### [ASSIGNED TASK]
The listing that follows must be retyped exactly, without its pictures.

= Beginning of Section =

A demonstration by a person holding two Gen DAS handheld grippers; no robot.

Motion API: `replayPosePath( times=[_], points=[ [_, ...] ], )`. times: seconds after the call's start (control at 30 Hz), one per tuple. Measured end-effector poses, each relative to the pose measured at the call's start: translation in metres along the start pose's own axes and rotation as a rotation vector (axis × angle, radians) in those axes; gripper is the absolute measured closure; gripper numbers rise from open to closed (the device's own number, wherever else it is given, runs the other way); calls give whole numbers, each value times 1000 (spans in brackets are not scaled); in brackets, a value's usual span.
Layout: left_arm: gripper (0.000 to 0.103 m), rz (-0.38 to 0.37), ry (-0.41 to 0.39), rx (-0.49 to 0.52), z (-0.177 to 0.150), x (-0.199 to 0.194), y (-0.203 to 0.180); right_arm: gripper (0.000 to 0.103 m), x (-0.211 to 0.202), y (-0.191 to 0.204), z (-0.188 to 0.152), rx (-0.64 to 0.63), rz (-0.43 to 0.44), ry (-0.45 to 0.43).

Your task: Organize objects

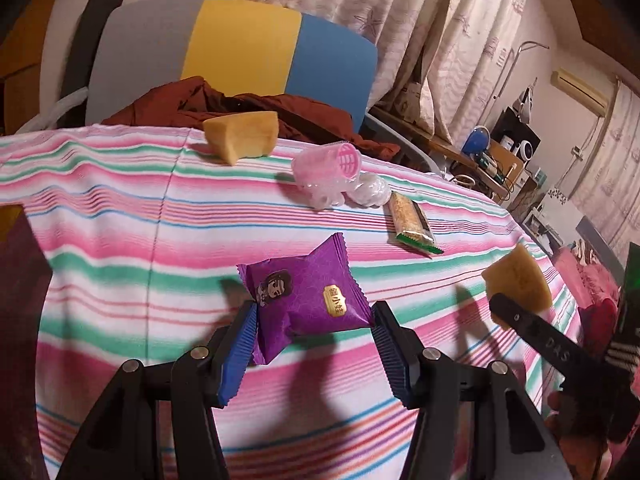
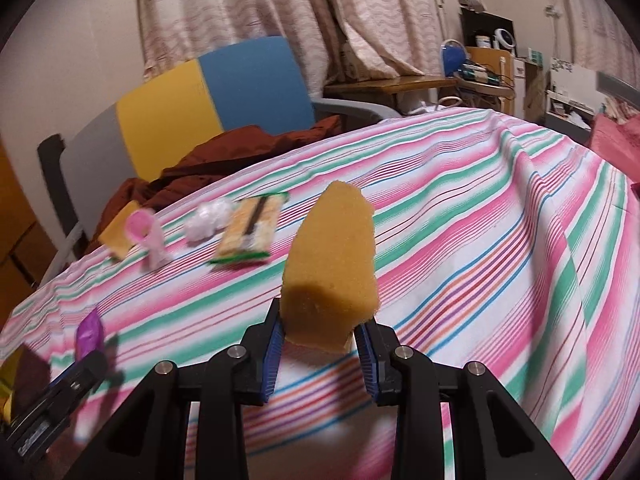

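Observation:
My left gripper is shut on a purple snack packet and holds it above the striped tablecloth. My right gripper is shut on a yellow sponge wedge, also lifted off the cloth. That sponge also shows in the left wrist view, at the right. The purple packet shows at the left of the right wrist view. A second yellow sponge lies at the table's far edge.
A pink hair roller, crumpled clear plastic and a green-edged cracker packet lie on the far part of the cloth. Behind the table stands a grey, yellow and blue chair with a dark red garment.

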State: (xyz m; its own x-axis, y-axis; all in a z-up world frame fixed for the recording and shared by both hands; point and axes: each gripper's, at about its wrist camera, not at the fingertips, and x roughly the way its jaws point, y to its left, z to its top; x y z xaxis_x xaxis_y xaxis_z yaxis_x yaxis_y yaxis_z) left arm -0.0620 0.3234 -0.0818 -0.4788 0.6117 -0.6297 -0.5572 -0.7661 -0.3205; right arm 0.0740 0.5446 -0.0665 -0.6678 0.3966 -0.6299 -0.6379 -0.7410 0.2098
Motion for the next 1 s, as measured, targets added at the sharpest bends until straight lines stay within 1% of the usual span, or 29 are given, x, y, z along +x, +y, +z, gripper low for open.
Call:
replayPosePath(
  times=[0.1, 0.23, 0.3, 0.47, 0.6, 0.8, 0.9, 1.0],
  points=[
    [45, -2, 8, -15, -5, -3, 3, 69, -10, 14, -10, -29, 28, 7],
    [45, -29, 22, -12, -10, -10, 3, 69, -22, 33, -23, -61, 70, 16],
    [45, -43, 25, -12, -13, -17, 3, 69, -27, 44, -30, -80, 96, 24],
    [45, -82, 4, -23, -29, -46, 5, 69, -38, 60, -39, -95, 142, 40],
    [45, -120, -27, -38, -38, -73, 6, 69, -44, 68, -44, -100, 163, 50],
    [45, -152, -112, 7, -40, -120, 3, 69, -54, 79, -51, -115, 192, 64],
    [45, -147, -150, 17, -40, -143, 7, 69, -60, 87, -53, -119, 216, 73],
    [45, -122, -164, 3, -42, -158, 19, 69, -73, 105, -57, -153, 259, 66]
  ],
)
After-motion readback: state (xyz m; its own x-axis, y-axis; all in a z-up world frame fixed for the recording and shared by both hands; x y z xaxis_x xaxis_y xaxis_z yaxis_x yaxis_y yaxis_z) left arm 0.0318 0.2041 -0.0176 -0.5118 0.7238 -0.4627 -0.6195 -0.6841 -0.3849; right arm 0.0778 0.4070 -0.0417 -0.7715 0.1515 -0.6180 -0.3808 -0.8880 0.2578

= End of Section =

### [ANSWER FOR THIS EXERCISE]
A demonstration by a person holding two Gen DAS handheld grippers; no robot.

Motion API: `replayPosePath( times=[_], points=[ [_, ...] ], )`. times: seconds after the call's start (control at 30 Hz), one per tuple. Measured end-effector poses, each relative to the pose measured at the call's start: translation in metres along the start pose's own axes and rotation as a rotation vector (axis × angle, radians) in those axes; gripper is the absolute measured closure; gripper numbers rise from open to closed (the device's own number, wherever else it is given, runs the other way); calls give whole numbers, each value times 1000 (spans in brackets are not scaled); in brackets, a value's usual span.
Layout: left_arm: gripper (0.000 to 0.103 m), rz (-0.38 to 0.37), ry (-0.41 to 0.39), rx (-0.49 to 0.52), z (-0.177 to 0.150), x (-0.199 to 0.194), y (-0.203 to 0.180); right_arm: gripper (0.000 to 0.103 m), x (-0.211 to 0.202), y (-0.191 to 0.204), z (-0.188 to 0.152), rx (-0.64 to 0.63), rz (-0.43 to 0.44), ry (-0.45 to 0.43).

Your task: Organize objects


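Observation:
My left gripper is shut on a purple snack packet and holds it above the striped tablecloth. My right gripper is shut on a yellow sponge wedge, also lifted off the cloth. That sponge also shows in the left wrist view, at the right. The purple packet shows at the left of the right wrist view. A second yellow sponge lies at the table's far edge.
A pink hair roller, crumpled clear plastic and a green-edged cracker packet lie on the far part of the cloth. Behind the table stands a grey, yellow and blue chair with a dark red garment.
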
State: (xyz m; its own x-axis, y-axis; all in a z-up world frame fixed for the recording and shared by both hands; point and axes: each gripper's, at about its wrist camera, not at the fingertips, and x roughly the way its jaws point, y to its left, z to its top; x y z xaxis_x xaxis_y xaxis_z yaxis_x yaxis_y yaxis_z) left arm -0.0620 0.3234 -0.0818 -0.4788 0.6117 -0.6297 -0.5572 -0.7661 -0.3205; right arm 0.0740 0.5446 -0.0665 -0.6678 0.3966 -0.6299 -0.6379 -0.7410 0.2098
Motion for the next 1 s, as measured, targets added at the sharpest bends until straight lines stay within 1% of the usual span, or 29 are given, x, y, z along +x, +y, +z, gripper low for open.
Call:
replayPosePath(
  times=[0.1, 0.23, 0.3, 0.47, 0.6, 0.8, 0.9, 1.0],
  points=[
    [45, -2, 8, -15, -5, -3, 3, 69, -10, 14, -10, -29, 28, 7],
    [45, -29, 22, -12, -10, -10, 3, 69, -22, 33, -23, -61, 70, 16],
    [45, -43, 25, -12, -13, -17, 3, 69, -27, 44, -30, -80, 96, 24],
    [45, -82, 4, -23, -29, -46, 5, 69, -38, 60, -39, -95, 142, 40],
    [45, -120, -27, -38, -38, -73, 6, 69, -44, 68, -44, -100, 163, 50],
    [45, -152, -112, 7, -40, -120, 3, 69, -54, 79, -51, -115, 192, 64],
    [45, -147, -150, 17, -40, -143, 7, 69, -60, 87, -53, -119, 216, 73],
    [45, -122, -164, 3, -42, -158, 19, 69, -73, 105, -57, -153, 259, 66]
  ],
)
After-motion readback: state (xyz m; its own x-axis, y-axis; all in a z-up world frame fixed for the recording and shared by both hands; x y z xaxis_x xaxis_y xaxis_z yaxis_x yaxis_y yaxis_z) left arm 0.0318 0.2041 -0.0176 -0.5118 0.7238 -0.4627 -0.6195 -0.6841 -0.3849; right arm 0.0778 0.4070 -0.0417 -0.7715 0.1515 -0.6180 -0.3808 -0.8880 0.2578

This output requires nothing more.